Connecting to a cluster:

# The -c flag enables cluster-aware redirection
redis-cli -c -h 192.168.1.101 -p 6379

Useful cluster commands:

CLUSTER INFO     # Overall cluster health
CLUSTER NODES    # List all nodes and their roles
CLUSTER SLOTS    # Show slot-to-node mapping

Performance Tuning

Memory Management

# Set a hard memory limit
maxmemory 4gb

# Eviction policy (what happens when the limit is reached)
maxmemory-policy allkeys-lru

# Available policies:
# volatile-lru    — LRU among keys with an expiration set
# allkeys-lru     — LRU among all keys
# volatile-random — Random eviction among keys with an expiration
# allkeys-random  — Random eviction among all keys
# volatile-ttl    — Evict keys closest to expiration
# noeviction      — Return errors on write when memory is full

Connection Tuning

# Maximum simultaneous client connections
maxclients 10000

# Close idle connections after N seconds (0 = never)
timeout 300

# TCP keepalive interval
tcp-keepalive 300

Slow Log

The slow log captures commands that exceed a configurable execution-time threshold — invaluable for finding performance bottlenecks.

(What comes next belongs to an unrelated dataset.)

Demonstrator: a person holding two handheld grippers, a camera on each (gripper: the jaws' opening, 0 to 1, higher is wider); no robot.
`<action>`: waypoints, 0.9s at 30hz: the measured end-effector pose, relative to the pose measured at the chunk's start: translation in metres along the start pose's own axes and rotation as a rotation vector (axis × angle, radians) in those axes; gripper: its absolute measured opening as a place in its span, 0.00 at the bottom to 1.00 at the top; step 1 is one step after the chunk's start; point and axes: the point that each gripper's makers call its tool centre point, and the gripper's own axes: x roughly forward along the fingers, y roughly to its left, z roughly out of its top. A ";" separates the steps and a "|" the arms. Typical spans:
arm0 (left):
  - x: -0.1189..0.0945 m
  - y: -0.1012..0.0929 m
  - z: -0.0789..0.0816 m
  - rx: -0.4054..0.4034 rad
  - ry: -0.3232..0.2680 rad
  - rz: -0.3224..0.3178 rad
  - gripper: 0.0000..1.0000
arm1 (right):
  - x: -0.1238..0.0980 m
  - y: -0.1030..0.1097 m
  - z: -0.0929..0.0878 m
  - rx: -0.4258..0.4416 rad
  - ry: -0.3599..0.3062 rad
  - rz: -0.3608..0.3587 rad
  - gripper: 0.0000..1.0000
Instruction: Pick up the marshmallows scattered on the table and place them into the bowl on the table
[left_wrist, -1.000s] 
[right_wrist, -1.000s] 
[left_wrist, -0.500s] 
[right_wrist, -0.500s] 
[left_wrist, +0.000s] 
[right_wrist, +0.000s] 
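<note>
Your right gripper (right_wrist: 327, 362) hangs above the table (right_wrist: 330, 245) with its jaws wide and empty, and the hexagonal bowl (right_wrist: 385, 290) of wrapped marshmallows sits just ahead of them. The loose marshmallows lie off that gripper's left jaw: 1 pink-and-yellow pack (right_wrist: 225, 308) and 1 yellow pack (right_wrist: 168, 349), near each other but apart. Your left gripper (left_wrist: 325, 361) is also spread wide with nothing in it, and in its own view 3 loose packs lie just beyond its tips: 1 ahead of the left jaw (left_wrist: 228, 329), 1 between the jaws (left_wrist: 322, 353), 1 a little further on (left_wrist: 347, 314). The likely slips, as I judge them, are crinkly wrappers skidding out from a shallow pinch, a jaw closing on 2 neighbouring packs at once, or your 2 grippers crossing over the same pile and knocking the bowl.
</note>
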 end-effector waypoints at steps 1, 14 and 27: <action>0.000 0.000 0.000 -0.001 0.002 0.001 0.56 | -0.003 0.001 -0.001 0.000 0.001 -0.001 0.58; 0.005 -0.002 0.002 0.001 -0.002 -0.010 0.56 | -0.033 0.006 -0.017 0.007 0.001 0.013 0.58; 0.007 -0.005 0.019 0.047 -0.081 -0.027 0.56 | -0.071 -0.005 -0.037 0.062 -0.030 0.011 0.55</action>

# Threshold in microseconds (10 ms)
slowlog-log-slower-than 10000

# Maximum number of entries to retain
slowlog-max-len 128

Querying the slow log:

SLOWLOG GET 10    # Last 10 slow commands
SLOWLOG LEN       # Total entries
SLOWLOG RESET     # Clear the log

Best Practices

RecommendationWhy It Matters
Use structured key namesPrefixes like user:1001:profile keep the keyspace organized
Keep values smallKeys under 1 KB, values under 10 KB for optimal performance
Set TTLs on everything you canPrevents unbounded memory growth
Avoid big keysSplit large Hashes/Lists/Sets into smaller shards
Use pipelines for batch operationsDramatically reduces round-trip latency
Ban dangerous commands in productionKEYS *, FLUSHALL, FLUSHDB can block or destroy data

Summary

This guide covered the essential Redis knowledge you need to go from installation to production:

  1. Installation — Homebrew on macOS, WSL or Docker on Windows, Docker anywhere
  2. Five data types — String, Hash, List, Set, and Sorted Set each solve distinct problems
  3. Persistence — RDB snapshots for fast recovery, AOF for durability, hybrid mode for both
  4. High availability — Replication for read scaling, Sentinel for automatic failover, Cluster for horizontal sharding

The best way to internalize Redis is to build with it. Start with caching and session storage in a real project, then layer on persistence and replication as your reliability requirements grow.